What you are asked to do:
How many lines within the records include the word "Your"? Only that number should be given.

Start of Block

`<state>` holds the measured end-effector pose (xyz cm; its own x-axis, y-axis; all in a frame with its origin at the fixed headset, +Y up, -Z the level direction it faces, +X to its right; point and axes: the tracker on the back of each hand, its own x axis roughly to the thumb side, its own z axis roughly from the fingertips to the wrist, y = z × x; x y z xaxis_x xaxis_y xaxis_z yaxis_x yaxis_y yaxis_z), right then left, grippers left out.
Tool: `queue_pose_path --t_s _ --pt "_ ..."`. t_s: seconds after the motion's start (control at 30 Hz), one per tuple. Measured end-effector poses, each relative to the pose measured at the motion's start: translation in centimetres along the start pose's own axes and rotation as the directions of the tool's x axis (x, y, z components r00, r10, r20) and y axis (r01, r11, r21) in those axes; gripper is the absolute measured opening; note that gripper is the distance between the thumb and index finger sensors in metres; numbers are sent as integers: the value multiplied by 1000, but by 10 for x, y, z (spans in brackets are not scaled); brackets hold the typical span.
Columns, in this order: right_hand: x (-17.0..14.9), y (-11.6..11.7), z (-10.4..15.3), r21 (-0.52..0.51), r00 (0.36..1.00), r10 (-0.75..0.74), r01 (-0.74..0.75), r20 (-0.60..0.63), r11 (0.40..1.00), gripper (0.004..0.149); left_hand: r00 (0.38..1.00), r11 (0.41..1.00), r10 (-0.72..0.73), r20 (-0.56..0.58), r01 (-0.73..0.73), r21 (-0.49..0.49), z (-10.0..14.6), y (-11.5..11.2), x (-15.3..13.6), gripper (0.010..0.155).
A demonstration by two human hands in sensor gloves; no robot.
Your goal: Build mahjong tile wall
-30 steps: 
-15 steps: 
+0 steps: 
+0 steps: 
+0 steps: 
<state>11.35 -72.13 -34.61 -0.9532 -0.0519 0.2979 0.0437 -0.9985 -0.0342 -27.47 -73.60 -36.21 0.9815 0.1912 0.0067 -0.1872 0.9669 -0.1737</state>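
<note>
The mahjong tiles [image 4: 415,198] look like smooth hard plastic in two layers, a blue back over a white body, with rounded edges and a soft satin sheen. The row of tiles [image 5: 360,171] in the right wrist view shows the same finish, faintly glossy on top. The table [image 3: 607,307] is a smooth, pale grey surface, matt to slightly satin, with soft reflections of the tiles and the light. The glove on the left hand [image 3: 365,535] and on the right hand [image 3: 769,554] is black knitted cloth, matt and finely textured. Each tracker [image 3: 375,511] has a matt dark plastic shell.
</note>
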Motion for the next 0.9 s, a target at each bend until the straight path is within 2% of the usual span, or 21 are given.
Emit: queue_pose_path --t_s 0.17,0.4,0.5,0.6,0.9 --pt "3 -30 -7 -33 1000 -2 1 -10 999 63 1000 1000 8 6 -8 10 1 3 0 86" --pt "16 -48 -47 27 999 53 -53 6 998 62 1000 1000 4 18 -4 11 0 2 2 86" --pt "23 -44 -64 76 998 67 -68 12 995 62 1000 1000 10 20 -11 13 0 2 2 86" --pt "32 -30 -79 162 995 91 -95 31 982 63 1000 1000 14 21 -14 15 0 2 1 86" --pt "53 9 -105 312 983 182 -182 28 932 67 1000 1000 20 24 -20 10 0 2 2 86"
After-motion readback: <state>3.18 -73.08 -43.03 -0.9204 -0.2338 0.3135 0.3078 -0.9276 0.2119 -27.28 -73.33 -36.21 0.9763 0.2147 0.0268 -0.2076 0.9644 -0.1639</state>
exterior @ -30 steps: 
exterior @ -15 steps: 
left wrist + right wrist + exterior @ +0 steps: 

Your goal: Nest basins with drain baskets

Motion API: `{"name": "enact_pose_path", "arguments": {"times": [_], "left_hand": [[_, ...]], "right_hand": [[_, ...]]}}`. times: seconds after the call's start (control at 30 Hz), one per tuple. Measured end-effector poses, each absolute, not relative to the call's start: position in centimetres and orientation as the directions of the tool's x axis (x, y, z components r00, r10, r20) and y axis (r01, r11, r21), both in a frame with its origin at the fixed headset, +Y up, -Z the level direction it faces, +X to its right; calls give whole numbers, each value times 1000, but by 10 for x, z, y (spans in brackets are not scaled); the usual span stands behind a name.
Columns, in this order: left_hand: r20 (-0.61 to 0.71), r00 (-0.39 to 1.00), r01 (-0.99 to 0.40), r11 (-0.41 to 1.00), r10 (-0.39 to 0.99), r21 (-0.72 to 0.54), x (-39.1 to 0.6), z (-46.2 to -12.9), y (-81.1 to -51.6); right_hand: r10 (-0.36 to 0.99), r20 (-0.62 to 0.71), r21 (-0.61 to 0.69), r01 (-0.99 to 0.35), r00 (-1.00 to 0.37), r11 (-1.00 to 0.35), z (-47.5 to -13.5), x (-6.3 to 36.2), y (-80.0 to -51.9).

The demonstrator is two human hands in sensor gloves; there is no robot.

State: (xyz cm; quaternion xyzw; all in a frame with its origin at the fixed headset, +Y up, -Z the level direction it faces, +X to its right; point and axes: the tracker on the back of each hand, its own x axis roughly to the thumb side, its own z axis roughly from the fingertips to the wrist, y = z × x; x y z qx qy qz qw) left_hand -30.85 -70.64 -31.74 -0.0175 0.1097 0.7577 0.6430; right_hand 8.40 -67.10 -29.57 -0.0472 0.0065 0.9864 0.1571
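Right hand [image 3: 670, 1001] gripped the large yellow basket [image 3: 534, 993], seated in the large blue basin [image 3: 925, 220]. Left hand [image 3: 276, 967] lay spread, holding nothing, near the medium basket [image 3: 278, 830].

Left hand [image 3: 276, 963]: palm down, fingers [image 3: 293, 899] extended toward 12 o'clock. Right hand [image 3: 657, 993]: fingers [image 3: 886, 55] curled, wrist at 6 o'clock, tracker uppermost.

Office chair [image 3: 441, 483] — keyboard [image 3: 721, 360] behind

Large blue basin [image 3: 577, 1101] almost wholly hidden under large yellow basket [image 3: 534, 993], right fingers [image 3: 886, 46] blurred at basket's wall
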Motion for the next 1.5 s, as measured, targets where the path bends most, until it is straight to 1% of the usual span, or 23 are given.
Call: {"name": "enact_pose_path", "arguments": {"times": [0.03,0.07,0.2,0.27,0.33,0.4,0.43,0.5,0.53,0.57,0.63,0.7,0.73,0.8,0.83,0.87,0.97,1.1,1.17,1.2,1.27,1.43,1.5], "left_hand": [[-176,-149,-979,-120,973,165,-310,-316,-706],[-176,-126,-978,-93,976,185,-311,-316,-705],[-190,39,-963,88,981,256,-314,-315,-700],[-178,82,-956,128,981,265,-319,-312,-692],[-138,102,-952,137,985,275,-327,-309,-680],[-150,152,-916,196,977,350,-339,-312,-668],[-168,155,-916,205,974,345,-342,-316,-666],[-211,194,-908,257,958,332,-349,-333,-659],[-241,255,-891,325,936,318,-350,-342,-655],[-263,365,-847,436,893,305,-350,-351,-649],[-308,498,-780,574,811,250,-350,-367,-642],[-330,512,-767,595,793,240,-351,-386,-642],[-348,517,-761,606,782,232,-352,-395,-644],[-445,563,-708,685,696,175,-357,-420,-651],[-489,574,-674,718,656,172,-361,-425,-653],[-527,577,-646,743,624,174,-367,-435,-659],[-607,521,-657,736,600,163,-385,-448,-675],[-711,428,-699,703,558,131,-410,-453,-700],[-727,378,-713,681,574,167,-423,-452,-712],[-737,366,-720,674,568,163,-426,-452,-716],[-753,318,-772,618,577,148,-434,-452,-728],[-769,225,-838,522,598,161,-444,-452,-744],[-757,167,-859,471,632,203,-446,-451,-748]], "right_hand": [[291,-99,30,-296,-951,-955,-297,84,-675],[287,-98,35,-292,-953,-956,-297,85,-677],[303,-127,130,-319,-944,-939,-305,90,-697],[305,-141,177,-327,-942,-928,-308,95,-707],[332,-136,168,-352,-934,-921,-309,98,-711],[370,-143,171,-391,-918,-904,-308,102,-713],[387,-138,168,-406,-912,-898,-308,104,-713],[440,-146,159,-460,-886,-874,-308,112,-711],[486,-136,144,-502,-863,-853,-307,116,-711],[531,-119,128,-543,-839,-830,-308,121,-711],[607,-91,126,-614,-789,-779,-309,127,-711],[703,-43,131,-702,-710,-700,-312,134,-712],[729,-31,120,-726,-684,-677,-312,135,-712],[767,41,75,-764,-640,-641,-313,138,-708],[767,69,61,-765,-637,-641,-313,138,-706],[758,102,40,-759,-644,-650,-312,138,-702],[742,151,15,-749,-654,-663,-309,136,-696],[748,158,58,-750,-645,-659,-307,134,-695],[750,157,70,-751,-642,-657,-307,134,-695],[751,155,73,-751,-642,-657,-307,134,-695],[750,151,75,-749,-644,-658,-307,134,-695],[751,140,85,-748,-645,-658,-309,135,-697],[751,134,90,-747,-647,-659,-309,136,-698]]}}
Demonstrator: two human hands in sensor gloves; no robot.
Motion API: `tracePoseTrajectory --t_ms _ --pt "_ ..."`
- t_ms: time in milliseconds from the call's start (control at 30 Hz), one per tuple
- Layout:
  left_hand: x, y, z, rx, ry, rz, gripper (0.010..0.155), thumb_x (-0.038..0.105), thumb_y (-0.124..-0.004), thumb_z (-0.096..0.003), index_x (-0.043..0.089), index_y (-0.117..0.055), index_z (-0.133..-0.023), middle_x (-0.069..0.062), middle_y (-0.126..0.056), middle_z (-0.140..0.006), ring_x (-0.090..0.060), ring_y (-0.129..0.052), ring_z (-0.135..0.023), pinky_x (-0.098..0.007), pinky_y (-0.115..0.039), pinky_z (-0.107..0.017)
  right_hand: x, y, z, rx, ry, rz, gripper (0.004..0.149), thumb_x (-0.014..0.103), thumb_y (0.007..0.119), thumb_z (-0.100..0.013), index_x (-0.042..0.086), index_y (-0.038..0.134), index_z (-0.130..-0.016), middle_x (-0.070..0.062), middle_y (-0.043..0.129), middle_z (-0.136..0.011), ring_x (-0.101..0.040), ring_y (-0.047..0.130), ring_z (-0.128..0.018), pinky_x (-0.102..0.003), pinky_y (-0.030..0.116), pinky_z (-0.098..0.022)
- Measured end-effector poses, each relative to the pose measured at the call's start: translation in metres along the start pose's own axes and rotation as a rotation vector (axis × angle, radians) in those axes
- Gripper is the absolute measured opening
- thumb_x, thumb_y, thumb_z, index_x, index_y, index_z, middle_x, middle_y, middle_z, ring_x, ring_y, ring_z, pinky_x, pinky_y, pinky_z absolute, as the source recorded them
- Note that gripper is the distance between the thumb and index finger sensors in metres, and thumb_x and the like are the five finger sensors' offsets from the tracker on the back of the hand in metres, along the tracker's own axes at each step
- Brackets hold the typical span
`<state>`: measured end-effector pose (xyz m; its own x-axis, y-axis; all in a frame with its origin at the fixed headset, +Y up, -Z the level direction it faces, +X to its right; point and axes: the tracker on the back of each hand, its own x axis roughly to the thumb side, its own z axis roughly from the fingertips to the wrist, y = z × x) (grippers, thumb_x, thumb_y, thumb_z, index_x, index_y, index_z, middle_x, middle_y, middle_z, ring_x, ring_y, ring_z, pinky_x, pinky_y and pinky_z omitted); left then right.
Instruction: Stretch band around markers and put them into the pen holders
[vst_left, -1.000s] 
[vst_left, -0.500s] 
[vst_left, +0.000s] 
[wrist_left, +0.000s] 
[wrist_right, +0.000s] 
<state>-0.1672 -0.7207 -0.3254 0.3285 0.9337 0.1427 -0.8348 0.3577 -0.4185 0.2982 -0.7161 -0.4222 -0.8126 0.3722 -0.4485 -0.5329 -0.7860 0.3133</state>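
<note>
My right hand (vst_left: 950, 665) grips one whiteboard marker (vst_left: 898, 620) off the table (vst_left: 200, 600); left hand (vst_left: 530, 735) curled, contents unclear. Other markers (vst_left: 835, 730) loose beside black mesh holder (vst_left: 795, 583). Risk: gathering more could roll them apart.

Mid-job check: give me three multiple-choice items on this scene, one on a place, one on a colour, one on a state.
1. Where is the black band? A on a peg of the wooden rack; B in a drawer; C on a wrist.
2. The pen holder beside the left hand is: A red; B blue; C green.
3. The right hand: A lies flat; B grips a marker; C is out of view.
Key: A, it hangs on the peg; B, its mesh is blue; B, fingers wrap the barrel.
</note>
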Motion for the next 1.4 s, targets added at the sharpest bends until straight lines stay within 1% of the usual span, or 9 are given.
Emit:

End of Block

Finished exercise:
2